Jia Yimin, Hong Jian, Li Huifang, Hu Yun, Jia Longfei, Cai Demin, Zhao Ruqian
Key Laboratory of Animal Physiology & Biochemistry, Nanjing Agricultural University, Nanjing, 210095, PR, China.
College of Life Science and Technology, Yancheng Teachers University, Jiangsu, Yancheng 224051, PR, China.
Exp Physiol. 2017 Feb 1;102(2):273-281. doi: 10.1113/EP086114.

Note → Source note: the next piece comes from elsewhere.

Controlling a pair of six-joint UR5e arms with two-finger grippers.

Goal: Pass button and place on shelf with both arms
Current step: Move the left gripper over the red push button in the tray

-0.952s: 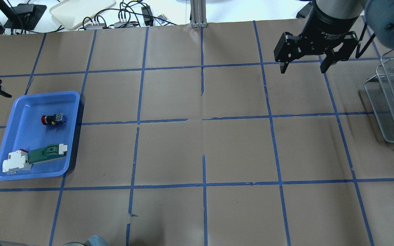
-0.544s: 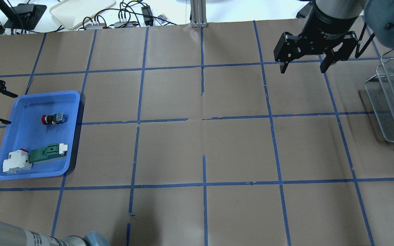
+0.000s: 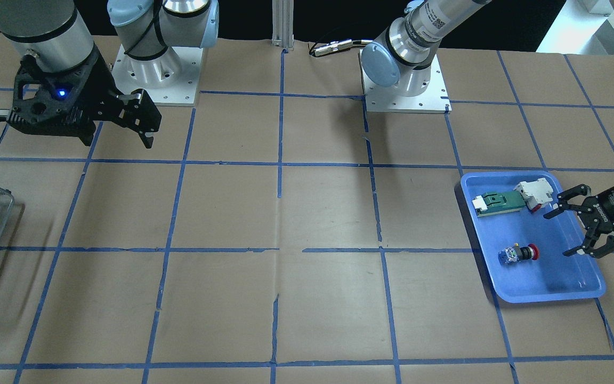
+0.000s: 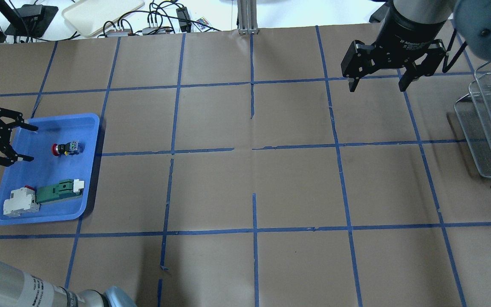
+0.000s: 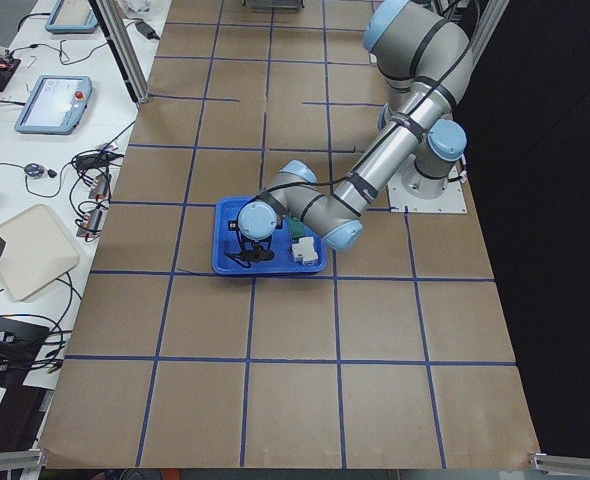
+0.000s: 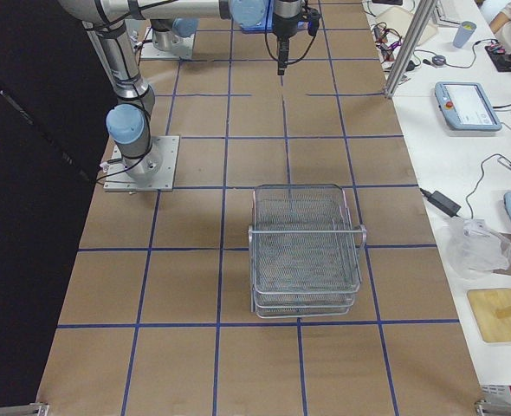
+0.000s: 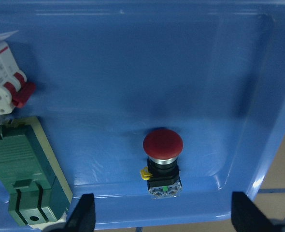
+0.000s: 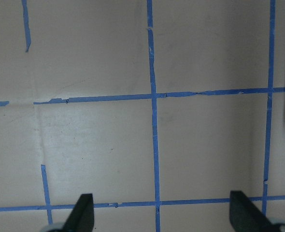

What is the central question of this study? Butyrate can prevent diet-induced obesity through increasing energy expenditure. However, it is unclear whether β -adrenergic receptors (ARβ3) mediate butyrate-induced adipose lipolysis. What is the main finding and its importance? Short-term oral administration of sodium butyrate is effective in alleviating diet-induced obesity through activation of ARβ3-mediated lipolysis in white adipose tissue. Butyrate can prevent diet-induced obesity through increasing energy expenditure. However, it is unclear whether ARβ3 mediates butyrate-induced adipose lipolysis. In this study, weaned mice were were fed control (Con) or high-fat (HF) diet for 8 weeks to establish obesity. High-fat diet-induced obese mice maintained on the HF diet were divided into two subgroups; the HFB group was gavaged with 80 mg sodium butyrate (SB) per mouse every other day for 10 days, whereas the HF group received vehicle. Chromatin immunoprecipitation assay was performed to determine the status of histone H3 lysine 9 acetylation (H3K9Ac) on the promoter of the β -adrenergic receptor (ARβ3) gene in epididymal white adipose tissue. It was shown that five gavage doses of SB significantly alleviated HF diet-induced obesity and restored plasma leptin concentration to the control level. Protein contents of ARβ3 and PKA, as well as ATGL and p-HSL (Ser563), were significantly upregulated in the HFB group compared with the HF group. Mitochondrial oxidative phosphorylation was enhanced by SB treatment. Sodium butyrate significantly increased the expression of four out of 13 mitochondrial DNA-encoded genes and significantly upregulated the protein contents of peroxisome proliferator-activated receptor-γ coactivator 1α and COX4. Moreover, SB administration enhanced the expression of ARβ3 and its downstream signalling. The G protein-coupled receptor 43 and p-CREB (Ser133) were significantly stimulated by SB. In addition, an active transcription marker, H3K9Ac, was significantly enriched on the promoter of the ARβ3 gene. Our results indicate that short-term oral administration of SB is effective in alleviating diet-induced obesity through activation of the ARβ3-mediated lipolysis in the epididymal white adipose tissue.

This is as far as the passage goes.